Despite the six hours of highway between her apartment and her family at home in Houston, she remains very close to her parents. She said her mom is one of her main inspirations.

“I miss her terribly, but I want her to be where she wants to be and do what she wants to do,” Madi’s mom, Carol Elkin, said. “Now is the time in her life for her to go figure out what that is.”

Madi is currently taking online classes for nutrition, as her ultimate goal is to simultaneously teach yoga and offer nutrition counseling.

“Teaching yoga has been something she’s dreamed about since she got into it,” her dad, Steve Borowitz, said. “It’s always been a place where she felt most comfortable with herself.”

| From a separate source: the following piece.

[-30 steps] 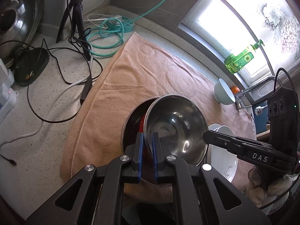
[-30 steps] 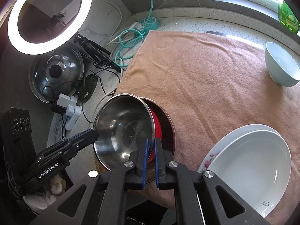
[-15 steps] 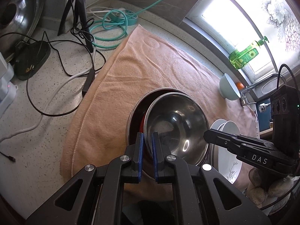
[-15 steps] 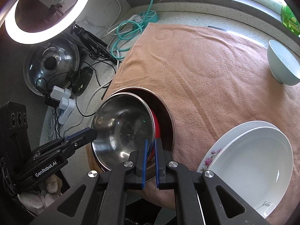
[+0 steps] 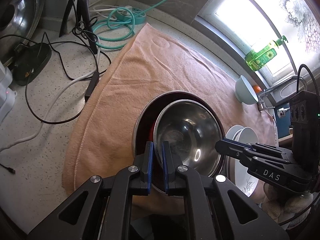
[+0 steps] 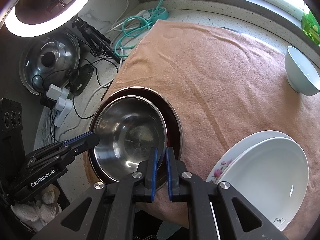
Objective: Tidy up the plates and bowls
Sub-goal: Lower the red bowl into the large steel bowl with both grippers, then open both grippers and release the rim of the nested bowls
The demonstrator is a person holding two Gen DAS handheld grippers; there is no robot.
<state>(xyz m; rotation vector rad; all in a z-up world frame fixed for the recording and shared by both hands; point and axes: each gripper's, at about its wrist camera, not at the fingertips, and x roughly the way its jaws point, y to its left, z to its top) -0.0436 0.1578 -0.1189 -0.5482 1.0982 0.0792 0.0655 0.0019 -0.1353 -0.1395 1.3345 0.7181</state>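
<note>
Bench (image 5: 50,140): speckled stone, carrying cables, a ring light (image 6: 50,10) and a glass lid (image 6: 50,60) at its far left.
Towel (image 6: 220,80): peach, spread over most of the bench.
White plates (image 6: 264,172): two stacked on the towel's near right.
Large steel bowl (image 6: 174,120): on the towel's near left edge, red showing inside.
Smaller steel bowl (image 6: 128,132): nested in the large one, tilted.
Pale bowl (image 6: 302,78): alone near the window.
Left gripper (image 5: 158,150): nearly closed, pinching the smaller bowl's rim.
Right gripper (image 6: 161,156): jaws have just been opening a little; the rim sits between them, though whether the pads press it is hard to tell.
</note>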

Madi’s interests in both yoga and nutrition began when she was 14 years old.  After she got out of the hospital for anorexia, she said she needed a way to start feeling good again. Yoga was that way.

“Yoga played a huge part in my recovery,” Madi said. “It’s been a slow crawl, just like everybody else’s eating disorder struggle, and I couldn’t have done it without yoga.”

Within a year of starting yoga, Madi was already teaching classes. Although she was the youngest one in the class by at least 10 or 20 years, Elkin said Madi would fill in for the instructors when they were absent.  She also taught yoga to 3- and 4-year-olds at a gymnastics center in Houston.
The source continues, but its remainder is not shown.